### What is being asked
Scan the material that follows for lines with "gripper". Answer with how many there are, nothing else.

### Available data
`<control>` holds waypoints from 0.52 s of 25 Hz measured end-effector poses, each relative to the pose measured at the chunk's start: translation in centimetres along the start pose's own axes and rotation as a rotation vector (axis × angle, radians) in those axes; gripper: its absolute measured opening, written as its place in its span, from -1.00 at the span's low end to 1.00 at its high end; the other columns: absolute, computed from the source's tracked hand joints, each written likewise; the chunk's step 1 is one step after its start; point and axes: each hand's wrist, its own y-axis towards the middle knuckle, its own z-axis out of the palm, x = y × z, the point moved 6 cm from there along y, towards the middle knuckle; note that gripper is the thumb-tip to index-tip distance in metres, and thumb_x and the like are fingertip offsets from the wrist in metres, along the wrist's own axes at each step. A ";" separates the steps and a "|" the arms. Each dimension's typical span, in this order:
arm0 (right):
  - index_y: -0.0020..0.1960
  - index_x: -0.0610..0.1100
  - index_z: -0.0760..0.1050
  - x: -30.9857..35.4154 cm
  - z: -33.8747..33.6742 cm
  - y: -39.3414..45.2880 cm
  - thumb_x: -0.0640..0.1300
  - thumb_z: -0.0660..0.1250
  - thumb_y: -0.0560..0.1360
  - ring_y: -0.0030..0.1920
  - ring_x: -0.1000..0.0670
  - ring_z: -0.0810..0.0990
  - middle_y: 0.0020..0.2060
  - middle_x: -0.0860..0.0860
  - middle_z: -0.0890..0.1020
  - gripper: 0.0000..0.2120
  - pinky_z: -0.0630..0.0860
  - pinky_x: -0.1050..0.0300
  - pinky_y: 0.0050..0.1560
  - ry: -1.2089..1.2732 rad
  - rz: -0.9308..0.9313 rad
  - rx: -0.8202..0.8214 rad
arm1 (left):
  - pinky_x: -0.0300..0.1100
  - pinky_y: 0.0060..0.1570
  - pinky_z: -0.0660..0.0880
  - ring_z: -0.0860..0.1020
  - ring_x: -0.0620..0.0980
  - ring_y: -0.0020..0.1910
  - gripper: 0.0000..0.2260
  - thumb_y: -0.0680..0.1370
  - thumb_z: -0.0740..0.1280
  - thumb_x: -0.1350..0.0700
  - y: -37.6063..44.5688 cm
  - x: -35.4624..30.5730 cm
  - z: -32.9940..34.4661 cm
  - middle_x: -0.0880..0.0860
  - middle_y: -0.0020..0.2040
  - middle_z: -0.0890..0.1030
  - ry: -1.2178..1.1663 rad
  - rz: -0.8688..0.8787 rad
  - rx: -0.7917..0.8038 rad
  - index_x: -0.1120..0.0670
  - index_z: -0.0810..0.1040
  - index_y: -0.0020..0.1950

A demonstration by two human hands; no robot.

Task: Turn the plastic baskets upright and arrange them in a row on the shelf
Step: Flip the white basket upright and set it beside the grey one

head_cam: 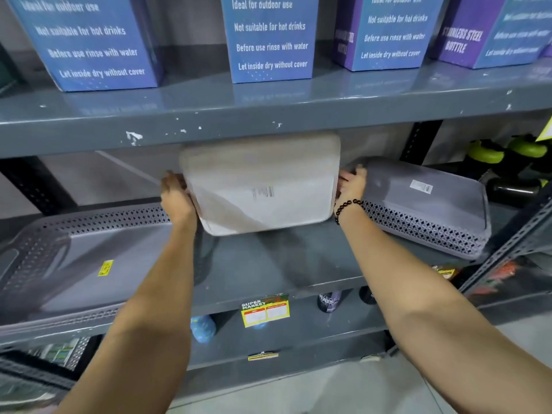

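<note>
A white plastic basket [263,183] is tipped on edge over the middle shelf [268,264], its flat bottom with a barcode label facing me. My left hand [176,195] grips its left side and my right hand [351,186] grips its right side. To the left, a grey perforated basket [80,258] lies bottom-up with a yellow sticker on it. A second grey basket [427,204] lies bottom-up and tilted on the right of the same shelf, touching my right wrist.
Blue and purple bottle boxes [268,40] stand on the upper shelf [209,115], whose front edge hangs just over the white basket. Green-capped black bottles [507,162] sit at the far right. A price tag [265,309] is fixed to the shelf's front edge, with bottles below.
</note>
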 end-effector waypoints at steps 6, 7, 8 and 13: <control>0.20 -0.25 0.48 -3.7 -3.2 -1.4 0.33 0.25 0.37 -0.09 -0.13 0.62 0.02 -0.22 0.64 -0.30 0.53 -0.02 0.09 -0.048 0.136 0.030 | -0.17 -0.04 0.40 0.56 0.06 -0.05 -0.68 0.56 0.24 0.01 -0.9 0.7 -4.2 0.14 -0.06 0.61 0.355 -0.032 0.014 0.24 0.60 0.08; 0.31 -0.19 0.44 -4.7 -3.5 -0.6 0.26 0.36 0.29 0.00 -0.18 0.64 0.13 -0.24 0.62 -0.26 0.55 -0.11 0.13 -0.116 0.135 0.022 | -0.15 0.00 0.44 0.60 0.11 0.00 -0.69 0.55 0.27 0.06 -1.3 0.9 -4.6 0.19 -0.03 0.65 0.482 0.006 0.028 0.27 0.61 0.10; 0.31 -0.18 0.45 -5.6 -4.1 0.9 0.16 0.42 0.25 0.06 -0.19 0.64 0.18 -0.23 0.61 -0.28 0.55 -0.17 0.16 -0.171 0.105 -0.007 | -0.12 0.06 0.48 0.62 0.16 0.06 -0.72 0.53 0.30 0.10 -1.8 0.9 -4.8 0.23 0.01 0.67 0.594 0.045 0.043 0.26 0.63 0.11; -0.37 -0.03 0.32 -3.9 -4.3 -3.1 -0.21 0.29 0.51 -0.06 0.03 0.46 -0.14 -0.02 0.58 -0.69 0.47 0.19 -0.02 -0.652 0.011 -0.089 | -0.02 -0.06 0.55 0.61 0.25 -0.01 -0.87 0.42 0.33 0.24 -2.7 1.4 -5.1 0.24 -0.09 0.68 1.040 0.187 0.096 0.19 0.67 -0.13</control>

### Expected output
3